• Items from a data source
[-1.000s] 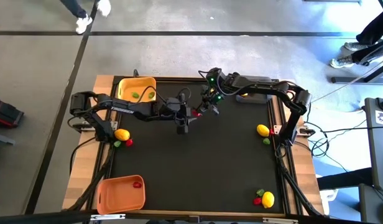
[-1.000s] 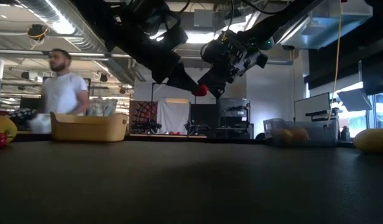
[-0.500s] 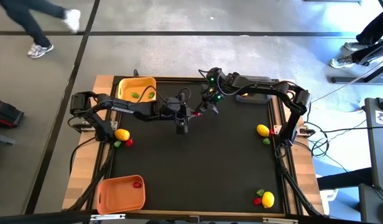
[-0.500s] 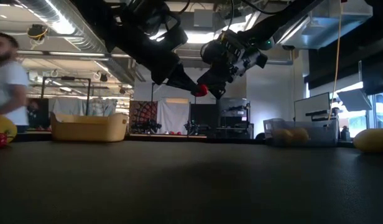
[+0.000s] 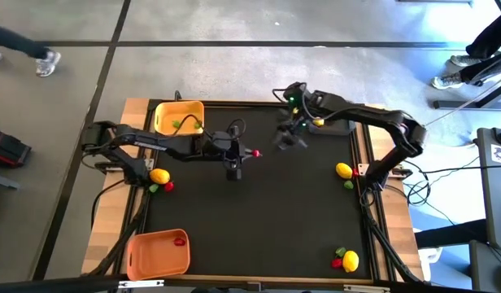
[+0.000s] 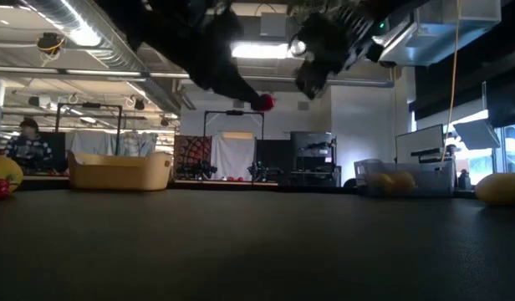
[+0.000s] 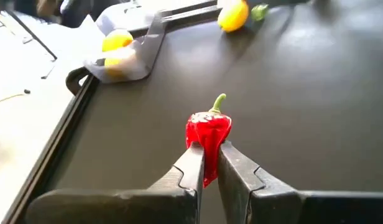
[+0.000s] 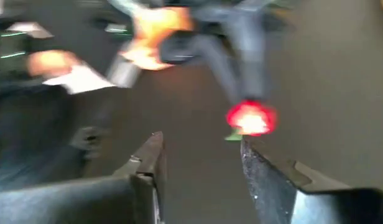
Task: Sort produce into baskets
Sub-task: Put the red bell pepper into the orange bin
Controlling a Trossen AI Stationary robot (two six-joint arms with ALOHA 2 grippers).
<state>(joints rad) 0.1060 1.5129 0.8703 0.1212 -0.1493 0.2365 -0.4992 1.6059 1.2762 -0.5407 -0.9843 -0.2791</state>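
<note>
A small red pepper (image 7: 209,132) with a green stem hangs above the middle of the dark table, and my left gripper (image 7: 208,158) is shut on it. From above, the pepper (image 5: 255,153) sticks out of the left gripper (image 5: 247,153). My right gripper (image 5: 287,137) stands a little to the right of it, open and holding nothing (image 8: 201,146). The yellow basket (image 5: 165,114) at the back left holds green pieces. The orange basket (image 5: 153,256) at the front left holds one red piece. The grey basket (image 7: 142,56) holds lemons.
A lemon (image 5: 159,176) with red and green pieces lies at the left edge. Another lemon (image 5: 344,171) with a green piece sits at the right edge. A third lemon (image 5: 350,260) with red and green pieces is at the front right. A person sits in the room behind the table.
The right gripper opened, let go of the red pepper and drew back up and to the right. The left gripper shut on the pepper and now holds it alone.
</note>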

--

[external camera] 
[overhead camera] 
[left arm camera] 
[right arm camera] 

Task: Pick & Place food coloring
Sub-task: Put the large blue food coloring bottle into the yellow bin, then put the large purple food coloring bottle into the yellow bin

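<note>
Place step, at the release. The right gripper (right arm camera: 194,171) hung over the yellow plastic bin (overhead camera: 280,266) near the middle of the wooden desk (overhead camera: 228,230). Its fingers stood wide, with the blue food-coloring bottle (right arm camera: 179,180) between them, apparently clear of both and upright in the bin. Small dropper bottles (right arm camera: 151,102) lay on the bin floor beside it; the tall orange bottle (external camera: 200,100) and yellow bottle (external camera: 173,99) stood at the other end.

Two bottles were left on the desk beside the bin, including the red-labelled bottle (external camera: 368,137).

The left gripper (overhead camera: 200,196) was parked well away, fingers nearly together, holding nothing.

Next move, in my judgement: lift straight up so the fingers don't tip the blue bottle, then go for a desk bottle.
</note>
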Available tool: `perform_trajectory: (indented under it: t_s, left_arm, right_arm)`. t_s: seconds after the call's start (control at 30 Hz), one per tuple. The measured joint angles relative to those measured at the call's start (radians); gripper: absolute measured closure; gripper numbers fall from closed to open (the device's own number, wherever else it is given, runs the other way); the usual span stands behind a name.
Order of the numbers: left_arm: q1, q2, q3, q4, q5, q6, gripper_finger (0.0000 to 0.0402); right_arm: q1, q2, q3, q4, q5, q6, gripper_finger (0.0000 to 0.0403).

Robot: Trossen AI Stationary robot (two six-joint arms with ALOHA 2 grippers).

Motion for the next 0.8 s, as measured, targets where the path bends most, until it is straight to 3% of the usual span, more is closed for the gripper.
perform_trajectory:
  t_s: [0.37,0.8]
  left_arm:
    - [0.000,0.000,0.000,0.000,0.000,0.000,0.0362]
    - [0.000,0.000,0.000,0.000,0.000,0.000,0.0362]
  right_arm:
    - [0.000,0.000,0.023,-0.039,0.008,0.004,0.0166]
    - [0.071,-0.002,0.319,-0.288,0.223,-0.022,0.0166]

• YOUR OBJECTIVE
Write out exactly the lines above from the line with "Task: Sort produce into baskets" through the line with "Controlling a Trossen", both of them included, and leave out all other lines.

• WRITTEN RESPONSE
Task: Sort produce into baskets
Sub-task: Put the red bell pepper into the orange bin
Controlling a Trossen AI Stationary robot (two six-joint arms with ALOHA 2 grippers).

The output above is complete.